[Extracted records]
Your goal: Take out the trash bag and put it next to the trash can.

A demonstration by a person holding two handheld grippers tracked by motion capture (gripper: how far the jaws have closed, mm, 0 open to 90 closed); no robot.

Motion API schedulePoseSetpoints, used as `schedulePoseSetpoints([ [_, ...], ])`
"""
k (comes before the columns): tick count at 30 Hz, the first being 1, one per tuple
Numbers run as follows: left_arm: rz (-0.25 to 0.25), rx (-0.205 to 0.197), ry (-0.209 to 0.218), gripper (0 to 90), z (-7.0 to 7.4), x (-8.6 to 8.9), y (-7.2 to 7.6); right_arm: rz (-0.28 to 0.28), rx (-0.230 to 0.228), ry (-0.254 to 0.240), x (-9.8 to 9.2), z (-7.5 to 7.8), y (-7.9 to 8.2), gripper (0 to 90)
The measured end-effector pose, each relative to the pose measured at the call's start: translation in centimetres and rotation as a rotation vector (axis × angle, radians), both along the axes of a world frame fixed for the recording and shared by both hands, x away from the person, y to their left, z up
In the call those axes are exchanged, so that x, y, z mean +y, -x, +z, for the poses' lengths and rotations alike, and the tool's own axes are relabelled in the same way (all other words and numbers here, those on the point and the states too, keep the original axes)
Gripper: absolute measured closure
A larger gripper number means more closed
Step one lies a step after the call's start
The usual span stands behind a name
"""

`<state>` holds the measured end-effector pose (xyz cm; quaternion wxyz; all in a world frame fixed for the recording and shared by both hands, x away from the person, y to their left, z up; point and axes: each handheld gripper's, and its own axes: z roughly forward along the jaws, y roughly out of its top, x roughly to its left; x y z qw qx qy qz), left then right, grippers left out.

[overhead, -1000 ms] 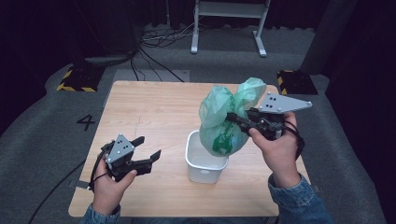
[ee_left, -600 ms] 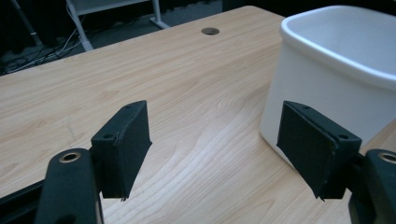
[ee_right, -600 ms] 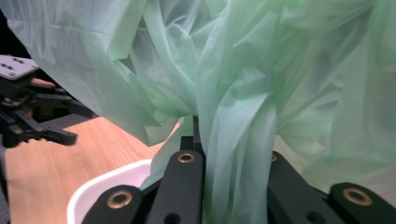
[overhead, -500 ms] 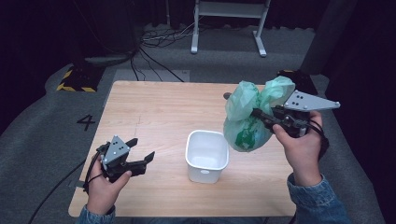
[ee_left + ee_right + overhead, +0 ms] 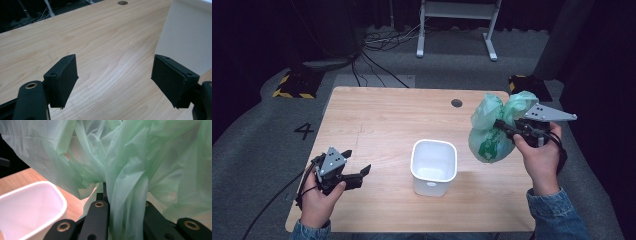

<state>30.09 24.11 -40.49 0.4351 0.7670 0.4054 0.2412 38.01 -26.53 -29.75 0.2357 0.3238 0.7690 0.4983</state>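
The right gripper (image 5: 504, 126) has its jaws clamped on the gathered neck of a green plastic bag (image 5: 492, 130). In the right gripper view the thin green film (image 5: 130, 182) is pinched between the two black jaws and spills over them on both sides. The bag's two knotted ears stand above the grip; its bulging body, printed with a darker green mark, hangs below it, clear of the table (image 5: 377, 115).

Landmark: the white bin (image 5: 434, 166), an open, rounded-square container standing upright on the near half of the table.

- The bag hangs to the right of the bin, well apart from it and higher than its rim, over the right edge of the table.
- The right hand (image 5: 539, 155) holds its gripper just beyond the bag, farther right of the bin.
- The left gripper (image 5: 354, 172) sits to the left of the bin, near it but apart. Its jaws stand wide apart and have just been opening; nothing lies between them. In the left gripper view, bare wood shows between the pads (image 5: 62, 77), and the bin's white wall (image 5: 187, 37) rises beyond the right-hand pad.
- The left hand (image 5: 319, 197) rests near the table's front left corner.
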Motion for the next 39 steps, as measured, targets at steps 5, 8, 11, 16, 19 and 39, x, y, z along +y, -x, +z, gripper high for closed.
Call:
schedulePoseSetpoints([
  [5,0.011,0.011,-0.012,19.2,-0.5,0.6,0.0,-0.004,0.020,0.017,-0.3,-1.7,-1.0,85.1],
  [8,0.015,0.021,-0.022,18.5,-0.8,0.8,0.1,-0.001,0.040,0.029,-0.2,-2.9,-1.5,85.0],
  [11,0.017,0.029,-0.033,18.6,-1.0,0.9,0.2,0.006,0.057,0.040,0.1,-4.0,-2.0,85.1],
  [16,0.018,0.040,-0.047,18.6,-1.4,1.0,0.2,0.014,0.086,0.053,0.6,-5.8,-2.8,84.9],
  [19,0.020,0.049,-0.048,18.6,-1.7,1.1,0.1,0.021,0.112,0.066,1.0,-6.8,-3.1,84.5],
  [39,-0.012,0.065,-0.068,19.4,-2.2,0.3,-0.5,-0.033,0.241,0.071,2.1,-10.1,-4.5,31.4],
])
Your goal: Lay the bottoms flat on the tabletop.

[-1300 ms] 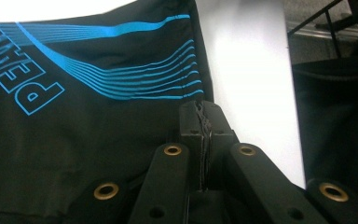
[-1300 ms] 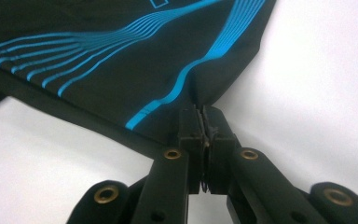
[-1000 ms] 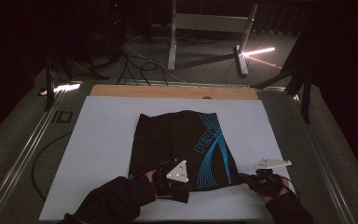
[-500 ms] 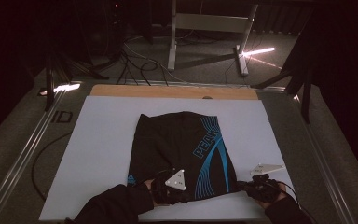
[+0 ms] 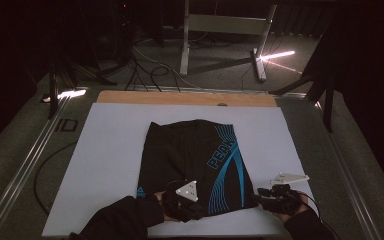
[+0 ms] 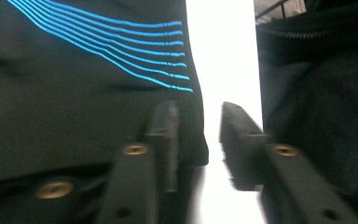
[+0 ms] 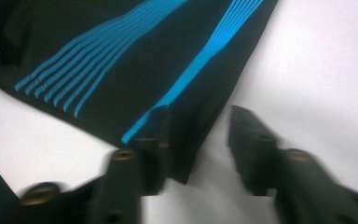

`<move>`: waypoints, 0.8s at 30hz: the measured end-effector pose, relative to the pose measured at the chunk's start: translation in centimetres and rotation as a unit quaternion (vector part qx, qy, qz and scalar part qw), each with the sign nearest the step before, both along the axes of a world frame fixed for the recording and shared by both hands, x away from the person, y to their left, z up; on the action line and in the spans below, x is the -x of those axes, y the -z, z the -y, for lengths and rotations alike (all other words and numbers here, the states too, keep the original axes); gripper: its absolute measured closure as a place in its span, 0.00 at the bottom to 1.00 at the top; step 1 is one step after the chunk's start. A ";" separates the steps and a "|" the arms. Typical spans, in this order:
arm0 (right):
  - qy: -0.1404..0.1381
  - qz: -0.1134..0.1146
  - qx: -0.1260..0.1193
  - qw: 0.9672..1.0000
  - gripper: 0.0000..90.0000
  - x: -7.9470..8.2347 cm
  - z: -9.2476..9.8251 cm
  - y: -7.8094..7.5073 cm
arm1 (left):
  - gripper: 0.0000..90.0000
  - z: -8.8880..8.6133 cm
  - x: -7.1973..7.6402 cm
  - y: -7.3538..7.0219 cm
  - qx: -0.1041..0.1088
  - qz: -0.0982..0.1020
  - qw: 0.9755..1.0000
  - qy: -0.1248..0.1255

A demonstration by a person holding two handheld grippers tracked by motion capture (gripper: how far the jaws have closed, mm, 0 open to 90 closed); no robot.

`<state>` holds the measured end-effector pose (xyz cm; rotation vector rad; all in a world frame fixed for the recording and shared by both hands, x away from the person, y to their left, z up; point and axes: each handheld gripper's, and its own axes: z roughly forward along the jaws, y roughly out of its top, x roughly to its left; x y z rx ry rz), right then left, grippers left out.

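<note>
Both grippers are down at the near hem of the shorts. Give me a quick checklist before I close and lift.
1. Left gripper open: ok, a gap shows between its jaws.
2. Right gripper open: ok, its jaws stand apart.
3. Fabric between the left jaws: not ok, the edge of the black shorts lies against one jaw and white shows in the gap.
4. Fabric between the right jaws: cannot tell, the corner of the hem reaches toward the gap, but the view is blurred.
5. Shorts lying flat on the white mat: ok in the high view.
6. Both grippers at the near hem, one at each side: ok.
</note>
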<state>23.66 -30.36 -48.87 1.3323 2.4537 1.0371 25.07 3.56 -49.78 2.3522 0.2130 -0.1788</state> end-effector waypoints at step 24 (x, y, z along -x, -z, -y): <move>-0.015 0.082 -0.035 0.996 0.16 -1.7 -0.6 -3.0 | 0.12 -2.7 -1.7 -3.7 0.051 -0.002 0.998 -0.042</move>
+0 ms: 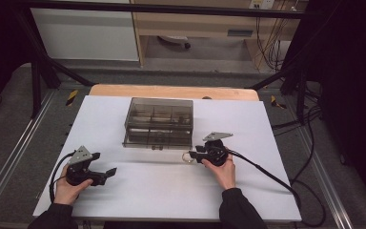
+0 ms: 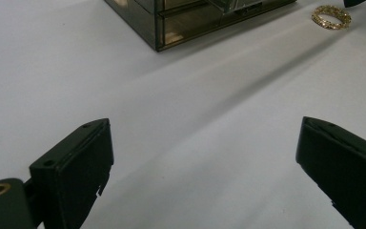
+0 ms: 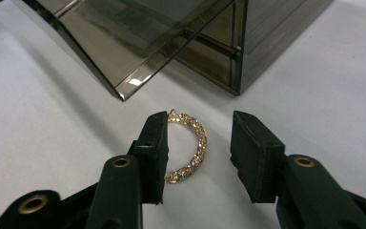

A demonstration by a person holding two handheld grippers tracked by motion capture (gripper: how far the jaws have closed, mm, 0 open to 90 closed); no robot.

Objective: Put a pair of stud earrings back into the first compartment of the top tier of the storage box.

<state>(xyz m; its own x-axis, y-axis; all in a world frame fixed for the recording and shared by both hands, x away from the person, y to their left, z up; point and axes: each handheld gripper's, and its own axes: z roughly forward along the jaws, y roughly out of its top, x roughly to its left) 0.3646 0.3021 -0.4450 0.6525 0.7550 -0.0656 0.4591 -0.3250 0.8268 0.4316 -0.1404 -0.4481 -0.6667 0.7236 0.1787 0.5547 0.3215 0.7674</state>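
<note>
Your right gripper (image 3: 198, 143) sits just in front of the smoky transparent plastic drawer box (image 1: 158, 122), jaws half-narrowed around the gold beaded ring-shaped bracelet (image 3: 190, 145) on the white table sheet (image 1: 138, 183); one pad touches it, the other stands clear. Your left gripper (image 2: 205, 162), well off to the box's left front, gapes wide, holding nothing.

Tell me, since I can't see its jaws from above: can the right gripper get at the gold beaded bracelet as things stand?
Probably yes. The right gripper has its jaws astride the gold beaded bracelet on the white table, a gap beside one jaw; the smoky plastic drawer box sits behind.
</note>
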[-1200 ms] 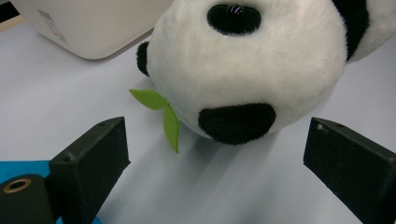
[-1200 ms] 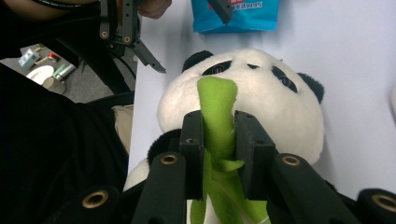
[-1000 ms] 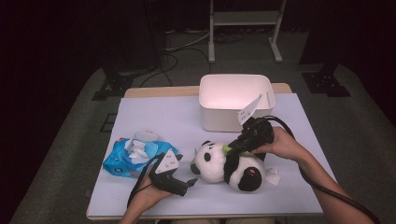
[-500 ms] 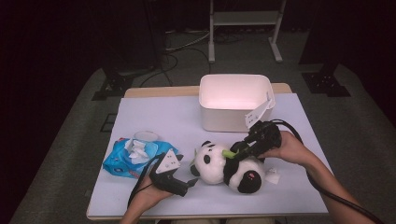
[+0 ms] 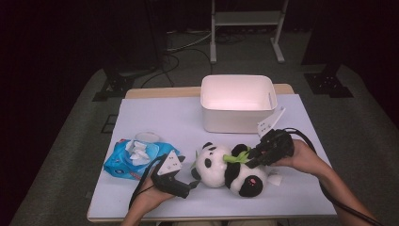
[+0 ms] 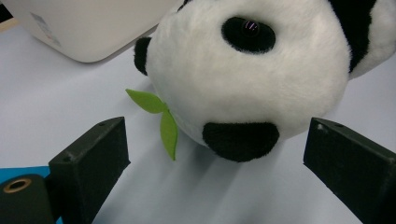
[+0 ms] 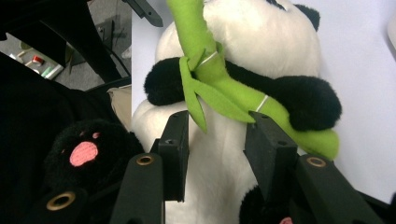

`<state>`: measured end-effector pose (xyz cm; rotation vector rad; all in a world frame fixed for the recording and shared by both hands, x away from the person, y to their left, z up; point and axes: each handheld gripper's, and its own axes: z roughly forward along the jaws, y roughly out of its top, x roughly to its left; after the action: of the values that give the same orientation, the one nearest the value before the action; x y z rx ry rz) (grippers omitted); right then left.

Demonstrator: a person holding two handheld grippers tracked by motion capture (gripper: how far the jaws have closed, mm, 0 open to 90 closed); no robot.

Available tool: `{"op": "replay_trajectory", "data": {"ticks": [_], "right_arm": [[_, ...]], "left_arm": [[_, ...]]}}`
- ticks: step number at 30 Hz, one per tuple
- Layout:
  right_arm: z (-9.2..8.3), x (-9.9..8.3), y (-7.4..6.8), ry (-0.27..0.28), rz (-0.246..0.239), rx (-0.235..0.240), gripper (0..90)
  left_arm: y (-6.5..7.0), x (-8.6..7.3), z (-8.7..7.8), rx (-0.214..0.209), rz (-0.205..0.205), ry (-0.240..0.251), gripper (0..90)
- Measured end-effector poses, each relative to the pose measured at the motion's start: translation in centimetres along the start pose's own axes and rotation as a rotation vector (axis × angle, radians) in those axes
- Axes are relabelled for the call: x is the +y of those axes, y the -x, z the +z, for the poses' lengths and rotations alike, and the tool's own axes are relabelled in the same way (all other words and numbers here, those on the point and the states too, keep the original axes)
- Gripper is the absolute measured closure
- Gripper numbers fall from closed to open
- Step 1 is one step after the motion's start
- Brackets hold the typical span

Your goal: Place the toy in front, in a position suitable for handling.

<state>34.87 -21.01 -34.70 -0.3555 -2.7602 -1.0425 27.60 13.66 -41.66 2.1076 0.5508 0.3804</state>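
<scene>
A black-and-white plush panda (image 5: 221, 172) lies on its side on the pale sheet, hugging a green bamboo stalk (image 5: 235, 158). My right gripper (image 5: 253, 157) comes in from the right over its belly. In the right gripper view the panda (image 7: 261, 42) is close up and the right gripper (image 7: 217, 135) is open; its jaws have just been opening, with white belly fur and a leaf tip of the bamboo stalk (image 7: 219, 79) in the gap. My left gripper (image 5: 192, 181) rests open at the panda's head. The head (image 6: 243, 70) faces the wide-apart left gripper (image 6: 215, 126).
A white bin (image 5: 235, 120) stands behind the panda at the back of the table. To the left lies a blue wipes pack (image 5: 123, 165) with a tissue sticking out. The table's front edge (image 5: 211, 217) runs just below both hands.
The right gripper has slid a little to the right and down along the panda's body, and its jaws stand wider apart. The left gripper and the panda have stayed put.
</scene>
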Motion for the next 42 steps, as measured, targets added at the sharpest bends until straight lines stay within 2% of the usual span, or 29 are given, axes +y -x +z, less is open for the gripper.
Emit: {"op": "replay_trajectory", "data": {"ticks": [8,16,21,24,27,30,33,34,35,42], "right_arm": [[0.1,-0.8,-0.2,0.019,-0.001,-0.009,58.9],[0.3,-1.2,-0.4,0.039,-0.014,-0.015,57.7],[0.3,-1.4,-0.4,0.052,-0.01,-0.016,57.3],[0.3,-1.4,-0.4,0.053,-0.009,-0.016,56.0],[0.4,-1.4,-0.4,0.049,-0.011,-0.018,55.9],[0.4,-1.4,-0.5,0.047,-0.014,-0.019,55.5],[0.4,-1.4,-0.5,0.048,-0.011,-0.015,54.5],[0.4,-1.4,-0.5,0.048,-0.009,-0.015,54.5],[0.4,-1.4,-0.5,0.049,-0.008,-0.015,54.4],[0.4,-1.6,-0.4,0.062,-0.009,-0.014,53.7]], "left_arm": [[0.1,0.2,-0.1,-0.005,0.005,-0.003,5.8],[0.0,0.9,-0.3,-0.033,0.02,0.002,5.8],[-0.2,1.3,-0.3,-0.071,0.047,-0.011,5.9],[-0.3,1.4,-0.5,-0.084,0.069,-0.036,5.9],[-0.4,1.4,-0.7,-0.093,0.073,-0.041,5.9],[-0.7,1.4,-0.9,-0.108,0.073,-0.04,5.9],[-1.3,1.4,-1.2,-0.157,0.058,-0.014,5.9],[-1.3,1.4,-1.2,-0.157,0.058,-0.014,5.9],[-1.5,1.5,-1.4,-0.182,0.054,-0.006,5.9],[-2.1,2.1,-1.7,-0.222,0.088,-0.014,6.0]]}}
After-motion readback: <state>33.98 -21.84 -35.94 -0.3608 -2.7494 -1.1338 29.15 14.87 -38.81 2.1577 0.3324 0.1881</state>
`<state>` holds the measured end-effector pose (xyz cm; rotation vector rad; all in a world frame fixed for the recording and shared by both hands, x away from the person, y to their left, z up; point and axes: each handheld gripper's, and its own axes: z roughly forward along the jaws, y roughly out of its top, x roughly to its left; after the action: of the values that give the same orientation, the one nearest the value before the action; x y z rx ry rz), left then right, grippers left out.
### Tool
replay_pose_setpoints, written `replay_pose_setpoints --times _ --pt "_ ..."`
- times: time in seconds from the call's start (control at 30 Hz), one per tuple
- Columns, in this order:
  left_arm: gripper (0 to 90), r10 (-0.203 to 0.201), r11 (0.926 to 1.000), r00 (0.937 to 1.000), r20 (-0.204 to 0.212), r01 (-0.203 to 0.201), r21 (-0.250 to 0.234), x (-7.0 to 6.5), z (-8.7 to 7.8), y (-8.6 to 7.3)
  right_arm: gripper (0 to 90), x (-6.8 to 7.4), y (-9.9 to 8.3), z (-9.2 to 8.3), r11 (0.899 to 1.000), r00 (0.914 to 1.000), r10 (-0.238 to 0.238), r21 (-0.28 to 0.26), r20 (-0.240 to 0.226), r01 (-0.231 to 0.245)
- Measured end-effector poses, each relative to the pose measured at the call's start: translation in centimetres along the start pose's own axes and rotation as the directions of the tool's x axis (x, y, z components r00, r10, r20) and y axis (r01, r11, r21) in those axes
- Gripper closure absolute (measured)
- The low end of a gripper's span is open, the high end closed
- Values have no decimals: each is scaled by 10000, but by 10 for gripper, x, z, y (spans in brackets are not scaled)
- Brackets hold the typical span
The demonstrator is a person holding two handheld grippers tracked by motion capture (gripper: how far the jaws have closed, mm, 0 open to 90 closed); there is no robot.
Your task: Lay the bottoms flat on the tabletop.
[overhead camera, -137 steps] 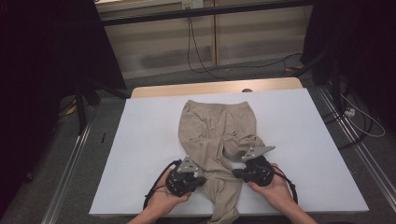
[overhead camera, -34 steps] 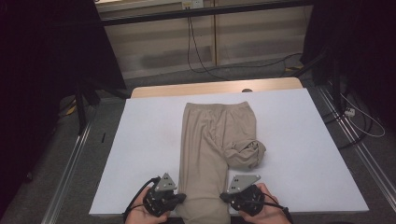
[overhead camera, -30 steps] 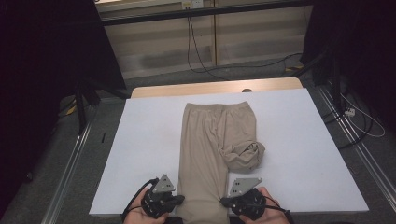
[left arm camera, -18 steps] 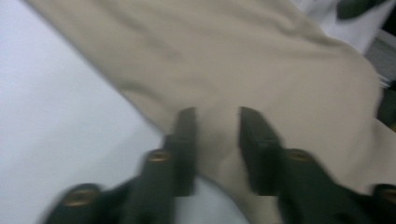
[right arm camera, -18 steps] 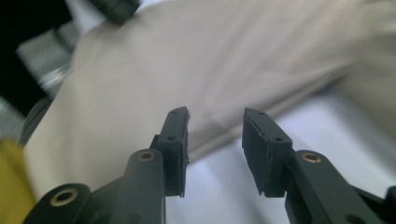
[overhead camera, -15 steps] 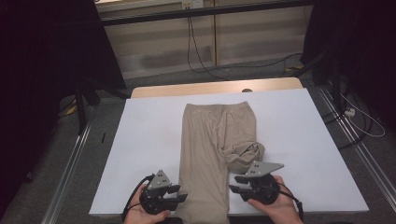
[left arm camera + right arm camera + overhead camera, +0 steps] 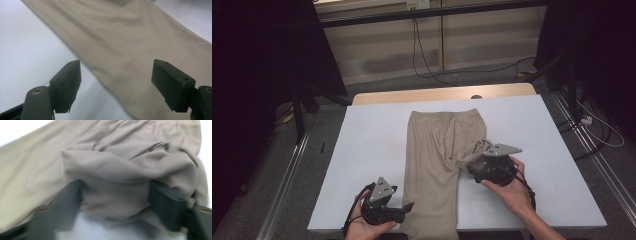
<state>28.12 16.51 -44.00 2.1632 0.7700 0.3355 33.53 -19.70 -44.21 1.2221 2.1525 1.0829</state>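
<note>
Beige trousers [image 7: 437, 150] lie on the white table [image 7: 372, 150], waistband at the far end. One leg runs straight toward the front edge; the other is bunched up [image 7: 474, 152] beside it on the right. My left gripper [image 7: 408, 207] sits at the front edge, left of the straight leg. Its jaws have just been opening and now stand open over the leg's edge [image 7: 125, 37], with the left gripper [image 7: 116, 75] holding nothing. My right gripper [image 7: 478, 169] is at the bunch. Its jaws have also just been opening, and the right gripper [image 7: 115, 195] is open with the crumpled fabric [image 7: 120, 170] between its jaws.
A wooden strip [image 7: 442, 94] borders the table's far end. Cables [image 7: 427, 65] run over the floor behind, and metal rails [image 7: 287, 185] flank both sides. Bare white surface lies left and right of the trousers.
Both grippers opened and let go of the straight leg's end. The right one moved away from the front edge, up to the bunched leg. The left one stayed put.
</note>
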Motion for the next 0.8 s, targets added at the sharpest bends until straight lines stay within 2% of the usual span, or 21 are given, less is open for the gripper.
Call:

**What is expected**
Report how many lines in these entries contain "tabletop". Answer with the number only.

**Solution for this task**
2